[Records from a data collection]
=== Begin Enclosure ===

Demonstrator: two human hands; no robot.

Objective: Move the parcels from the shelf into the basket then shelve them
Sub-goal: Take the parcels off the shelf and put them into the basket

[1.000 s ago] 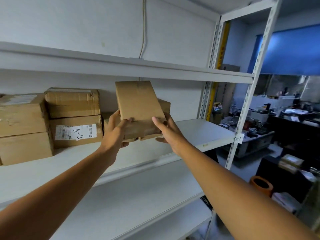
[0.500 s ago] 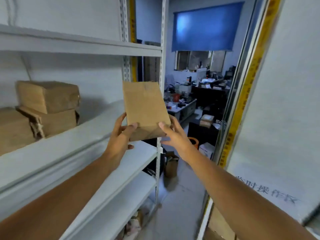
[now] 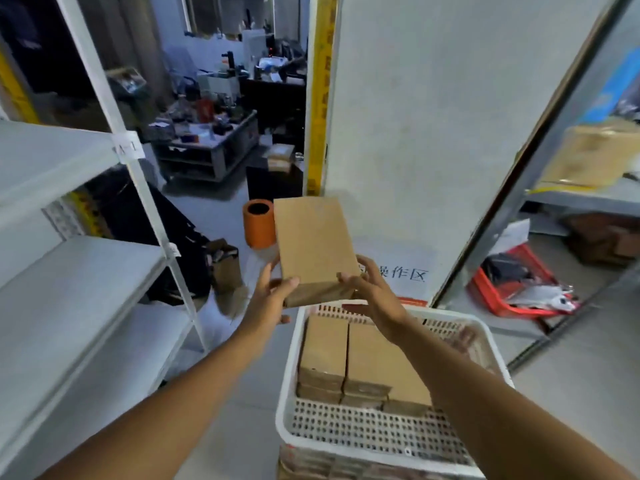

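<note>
I hold a brown cardboard parcel (image 3: 313,244) between both hands, above the far end of a white perforated basket (image 3: 374,434). My left hand (image 3: 268,299) grips its lower left corner, thumb on top. My right hand (image 3: 372,294) grips its lower right corner. Several brown parcels (image 3: 360,358) lie stacked flat inside the basket, filling its left and middle part. The white metal shelf (image 3: 59,271) stands at the left, its visible boards bare.
An orange cylinder (image 3: 258,228) stands on the floor beyond the parcel. A brown paper bag (image 3: 225,268) sits by the shelf post. A red crate (image 3: 512,289) lies under a second rack (image 3: 585,192) at the right. A white wall panel (image 3: 415,133) rises ahead.
I have turned right, away from the shelf, and lowered the parcel. The basket with its parcels has come into view below my hands.
</note>
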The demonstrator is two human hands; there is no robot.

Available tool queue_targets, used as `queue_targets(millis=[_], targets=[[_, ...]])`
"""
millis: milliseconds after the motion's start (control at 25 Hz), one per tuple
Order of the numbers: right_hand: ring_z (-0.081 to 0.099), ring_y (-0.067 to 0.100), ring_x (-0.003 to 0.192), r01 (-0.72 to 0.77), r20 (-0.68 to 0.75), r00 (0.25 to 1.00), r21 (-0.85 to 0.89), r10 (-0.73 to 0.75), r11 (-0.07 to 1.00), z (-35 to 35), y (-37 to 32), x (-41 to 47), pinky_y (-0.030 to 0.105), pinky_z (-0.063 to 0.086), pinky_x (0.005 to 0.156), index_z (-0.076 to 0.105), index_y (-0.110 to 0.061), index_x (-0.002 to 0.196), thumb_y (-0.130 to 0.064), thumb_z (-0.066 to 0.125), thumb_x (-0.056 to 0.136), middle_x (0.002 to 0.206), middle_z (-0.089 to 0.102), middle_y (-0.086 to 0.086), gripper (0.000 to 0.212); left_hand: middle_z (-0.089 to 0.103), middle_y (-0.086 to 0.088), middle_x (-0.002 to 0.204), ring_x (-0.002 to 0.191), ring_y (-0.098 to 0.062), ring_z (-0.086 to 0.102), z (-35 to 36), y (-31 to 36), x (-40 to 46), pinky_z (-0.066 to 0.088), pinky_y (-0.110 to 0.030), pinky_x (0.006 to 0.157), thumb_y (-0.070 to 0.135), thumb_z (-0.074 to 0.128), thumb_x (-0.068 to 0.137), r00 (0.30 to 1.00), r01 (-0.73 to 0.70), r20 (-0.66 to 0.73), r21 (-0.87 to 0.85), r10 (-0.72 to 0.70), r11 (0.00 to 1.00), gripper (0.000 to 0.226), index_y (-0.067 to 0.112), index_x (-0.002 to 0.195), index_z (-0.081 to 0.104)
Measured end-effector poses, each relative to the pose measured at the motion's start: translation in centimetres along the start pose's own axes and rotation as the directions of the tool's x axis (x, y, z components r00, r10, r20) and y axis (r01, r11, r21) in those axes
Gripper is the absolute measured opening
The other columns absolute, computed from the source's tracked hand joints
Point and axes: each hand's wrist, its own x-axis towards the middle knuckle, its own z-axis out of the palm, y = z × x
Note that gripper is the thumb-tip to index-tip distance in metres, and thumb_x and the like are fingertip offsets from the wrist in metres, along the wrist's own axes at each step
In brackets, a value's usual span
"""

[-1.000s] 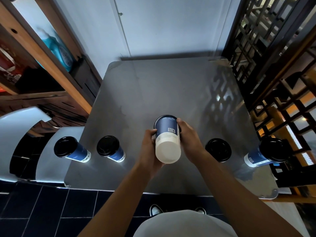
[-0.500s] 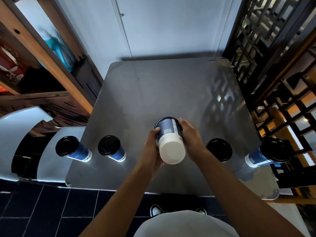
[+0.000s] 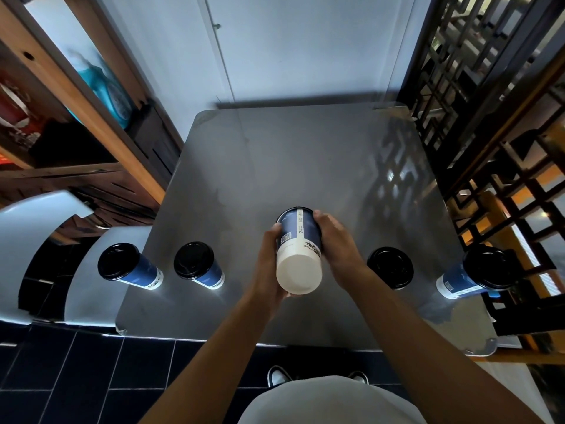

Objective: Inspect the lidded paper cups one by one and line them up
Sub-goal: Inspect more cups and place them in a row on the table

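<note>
Five lidded paper cups over a grey metal table [image 3: 275,166], one raised at centre. Blue-and-white held cup [image 3: 299,249] tipped bottom-up toward the camera, white base nearest, black lid pointing away, gripped between left hand [image 3: 270,264] and right hand [image 3: 337,243], fingers of both curled round its sides. Upright along the near edge: far-left cup [image 3: 125,266], second cup [image 3: 198,266], right cup [image 3: 390,267], far-right cup [image 3: 477,272]. Wooden shelving [image 3: 76,123] at left, dark lattice screen [image 3: 489,87] at right.
</note>
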Motion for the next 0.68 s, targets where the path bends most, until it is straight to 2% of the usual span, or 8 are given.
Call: queue_targets(millis=[120, 200, 400, 560, 680], targets=[[0.06, 0.019, 0.083, 0.009, 0.006, 1.0, 0.01, -0.009, 1.0, -0.09, 0.16, -0.01, 0.039, 0.05, 0.08, 0.066, -0.018, 0.088, -0.046, 0.053, 0.092, 0.09, 0.068, 0.004, 0.031, 0.07, -0.012, 0.073, 0.057, -0.021, 0.067, 0.08, -0.12, 0.14, 0.054, -0.025, 0.051, 0.041, 0.044, 0.098, 0.999, -0.034, 0.001, -0.054, 0.034, 0.998, 0.043, 0.006, 0.098, 0.07], [0.06, 0.018, 0.083, 0.011, 0.007, 1.0, 0.005, -0.011, 1.0, -0.08, 0.24, 0.01, 0.038, 0.049, 0.08, 0.066, -0.018, 0.09, -0.042, 0.053, 0.096, 0.09, 0.068, 0.003, 0.028, 0.069, -0.014, 0.071, 0.054, -0.022, 0.066, -0.08, -0.04, 0.21, 0.054, -0.025, 0.05, 0.037, 0.044, 0.097, 0.999, -0.036, -0.007, -0.086, 0.035, 0.996, 0.042, 0.004, 0.093, 0.07], [0.061, 0.018, 0.083, -0.011, 0.001, 1.0, -0.002, 0.011, 1.0, 0.06, 0.08, 0.12, 0.038, 0.05, 0.079, 0.067, -0.019, 0.089, -0.053, 0.055, 0.081, 0.09, 0.069, 0.001, 0.036, 0.066, -0.01, 0.061, 0.047, -0.02, 0.063, 0.08, 0.11, -0.43, 0.052, -0.024, 0.044, 0.037, 0.04, 0.097, 1.0, 0.008, -0.01, -0.105, -0.009, 0.994, 0.043, 0.006, 0.088, 0.069], [0.062, 0.018, 0.082, -0.014, 0.002, 1.0, -0.024, 0.014, 1.0, -0.02, 0.03, 0.07, 0.036, 0.05, 0.075, 0.066, -0.02, 0.09, -0.056, 0.054, 0.08, 0.091, 0.069, 0.001, 0.039, 0.067, -0.007, 0.056, 0.045, -0.018, 0.063, 0.16, 0.25, -0.5, 0.05, -0.027, 0.048, 0.038, 0.038, 0.098, 1.0, 0.013, -0.002, -0.067, -0.013, 0.998, 0.06, 0.015, 0.061, 0.079], [0.06, 0.018, 0.077, -0.014, -0.005, 1.0, -0.019, 0.014, 1.0, -0.1, -0.11, -0.16, 0.034, 0.048, 0.069, 0.065, -0.02, 0.089, -0.049, 0.054, 0.089, 0.086, 0.066, 0.0, 0.03, 0.067, -0.007, 0.056, 0.044, -0.017, 0.063, 0.24, 0.29, -0.77, 0.049, -0.025, 0.048, 0.037, 0.037, 0.099, 1.0, 0.025, 0.007, -0.064, -0.024, 0.998, 0.049, 0.01, 0.076, 0.071]])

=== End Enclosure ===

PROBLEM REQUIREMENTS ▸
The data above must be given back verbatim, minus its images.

RESULT OF THIS TASK ▸
Demonstrator: two human hands; no robot.

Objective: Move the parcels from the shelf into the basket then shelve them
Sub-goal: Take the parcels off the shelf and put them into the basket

[1.000 s ago] 
[0.500 s ago] 
[now] 

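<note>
I hold a brown cardboard parcel (image 3: 313,244) between both hands, above the far end of a white perforated basket (image 3: 374,434). My left hand (image 3: 268,299) grips its lower left corner, thumb on top. My right hand (image 3: 372,294) grips its lower right corner. Several brown parcels (image 3: 360,358) lie stacked flat inside the basket, filling its left and middle part. The white metal shelf (image 3: 59,271) stands at the left, its visible boards bare.
An orange cylinder (image 3: 258,228) stands on the floor beyond the parcel. A brown paper bag (image 3: 225,268) sits by the shelf post. A red crate (image 3: 512,289) lies under a second rack (image 3: 585,192) at the right. A white wall panel (image 3: 415,133) rises ahead.
I have turned right, away from the shelf, and lowered the parcel. The basket with its parcels has come into view below my hands.
</note>
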The demonstrator is two human hands; there is no robot.

Available tool queue_targets, used as `queue_targets(millis=[_], targets=[[_, ...]])`
"""
millis: milliseconds after the motion's start (control at 25 Hz), one per tuple
Order of the numbers: right_hand: ring_z (-0.081 to 0.099), ring_y (-0.067 to 0.100), ring_x (-0.003 to 0.192), r01 (-0.72 to 0.77), r20 (-0.68 to 0.75), r00 (0.25 to 1.00), r21 (-0.85 to 0.89), r10 (-0.73 to 0.75), r11 (-0.07 to 1.00), z (-35 to 35), y (-37 to 32), x (-41 to 47), pinky_y (-0.030 to 0.105), pinky_z (-0.063 to 0.086), pinky_x (0.005 to 0.156), index_z (-0.076 to 0.105), index_y (-0.110 to 0.061), index_x (-0.002 to 0.196), thumb_y (-0.130 to 0.064), thumb_z (-0.066 to 0.125), thumb_x (-0.056 to 0.136), middle_x (0.002 to 0.206), middle_z (-0.089 to 0.102), middle_y (-0.086 to 0.086), gripper (0.000 to 0.212); left_hand: middle_z (-0.089 to 0.103), middle_y (-0.086 to 0.088), middle_x (-0.002 to 0.204), ring_x (-0.002 to 0.191), ring_y (-0.098 to 0.062), ring_z (-0.086 to 0.102), z (-35 to 36), y (-31 to 36), x (-40 to 46), pinky_z (-0.066 to 0.088), pinky_y (-0.110 to 0.030), pinky_x (0.006 to 0.157), thumb_y (-0.070 to 0.135), thumb_z (-0.074 to 0.128), thumb_x (-0.068 to 0.137), r00 (0.30 to 1.00), r01 (-0.73 to 0.70), r20 (-0.66 to 0.73), r21 (-0.87 to 0.85), r10 (-0.72 to 0.70), r11 (0.00 to 1.00), gripper (0.000 to 0.226), index_y (-0.067 to 0.112), index_x (-0.002 to 0.195), index_z (-0.081 to 0.104)
Measured end-effector poses, each relative to the pose measured at the motion's start: translation in centimetres along the start pose's own axes and rotation as the directions of the tool's x axis (x, y, z components r00, r10, r20) and y axis (r01, r11, r21) in those axes
Gripper is the absolute measured opening
The other columns absolute, computed from the source's tracked hand joints
Point and axes: each hand's wrist, its own x-axis towards the middle knuckle, its own z-axis out of the palm, y = z × x
Note that gripper is the thumb-tip to index-tip distance in metres, and thumb_x and the like are fingertip offsets from the wrist in metres, along the wrist's own axes at each step
In brackets, a value's usual span
"""

[-1.000s] 
[-0.500s] 
[+0.000s] 

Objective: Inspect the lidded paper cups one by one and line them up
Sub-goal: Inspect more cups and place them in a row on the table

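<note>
Five lidded paper cups over a grey metal table [image 3: 275,166], one raised at centre. Blue-and-white held cup [image 3: 299,249] tipped bottom-up toward the camera, white base nearest, black lid pointing away, gripped between left hand [image 3: 270,264] and right hand [image 3: 337,243], fingers of both curled round its sides. Upright along the near edge: far-left cup [image 3: 125,266], second cup [image 3: 198,266], right cup [image 3: 390,267], far-right cup [image 3: 477,272]. Wooden shelving [image 3: 76,123] at left, dark lattice screen [image 3: 489,87] at right.
</note>
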Motion for the next 0.68 s, targets where the path bends most, until it is straight to 2% of the usual span, or 8 are given.
Call: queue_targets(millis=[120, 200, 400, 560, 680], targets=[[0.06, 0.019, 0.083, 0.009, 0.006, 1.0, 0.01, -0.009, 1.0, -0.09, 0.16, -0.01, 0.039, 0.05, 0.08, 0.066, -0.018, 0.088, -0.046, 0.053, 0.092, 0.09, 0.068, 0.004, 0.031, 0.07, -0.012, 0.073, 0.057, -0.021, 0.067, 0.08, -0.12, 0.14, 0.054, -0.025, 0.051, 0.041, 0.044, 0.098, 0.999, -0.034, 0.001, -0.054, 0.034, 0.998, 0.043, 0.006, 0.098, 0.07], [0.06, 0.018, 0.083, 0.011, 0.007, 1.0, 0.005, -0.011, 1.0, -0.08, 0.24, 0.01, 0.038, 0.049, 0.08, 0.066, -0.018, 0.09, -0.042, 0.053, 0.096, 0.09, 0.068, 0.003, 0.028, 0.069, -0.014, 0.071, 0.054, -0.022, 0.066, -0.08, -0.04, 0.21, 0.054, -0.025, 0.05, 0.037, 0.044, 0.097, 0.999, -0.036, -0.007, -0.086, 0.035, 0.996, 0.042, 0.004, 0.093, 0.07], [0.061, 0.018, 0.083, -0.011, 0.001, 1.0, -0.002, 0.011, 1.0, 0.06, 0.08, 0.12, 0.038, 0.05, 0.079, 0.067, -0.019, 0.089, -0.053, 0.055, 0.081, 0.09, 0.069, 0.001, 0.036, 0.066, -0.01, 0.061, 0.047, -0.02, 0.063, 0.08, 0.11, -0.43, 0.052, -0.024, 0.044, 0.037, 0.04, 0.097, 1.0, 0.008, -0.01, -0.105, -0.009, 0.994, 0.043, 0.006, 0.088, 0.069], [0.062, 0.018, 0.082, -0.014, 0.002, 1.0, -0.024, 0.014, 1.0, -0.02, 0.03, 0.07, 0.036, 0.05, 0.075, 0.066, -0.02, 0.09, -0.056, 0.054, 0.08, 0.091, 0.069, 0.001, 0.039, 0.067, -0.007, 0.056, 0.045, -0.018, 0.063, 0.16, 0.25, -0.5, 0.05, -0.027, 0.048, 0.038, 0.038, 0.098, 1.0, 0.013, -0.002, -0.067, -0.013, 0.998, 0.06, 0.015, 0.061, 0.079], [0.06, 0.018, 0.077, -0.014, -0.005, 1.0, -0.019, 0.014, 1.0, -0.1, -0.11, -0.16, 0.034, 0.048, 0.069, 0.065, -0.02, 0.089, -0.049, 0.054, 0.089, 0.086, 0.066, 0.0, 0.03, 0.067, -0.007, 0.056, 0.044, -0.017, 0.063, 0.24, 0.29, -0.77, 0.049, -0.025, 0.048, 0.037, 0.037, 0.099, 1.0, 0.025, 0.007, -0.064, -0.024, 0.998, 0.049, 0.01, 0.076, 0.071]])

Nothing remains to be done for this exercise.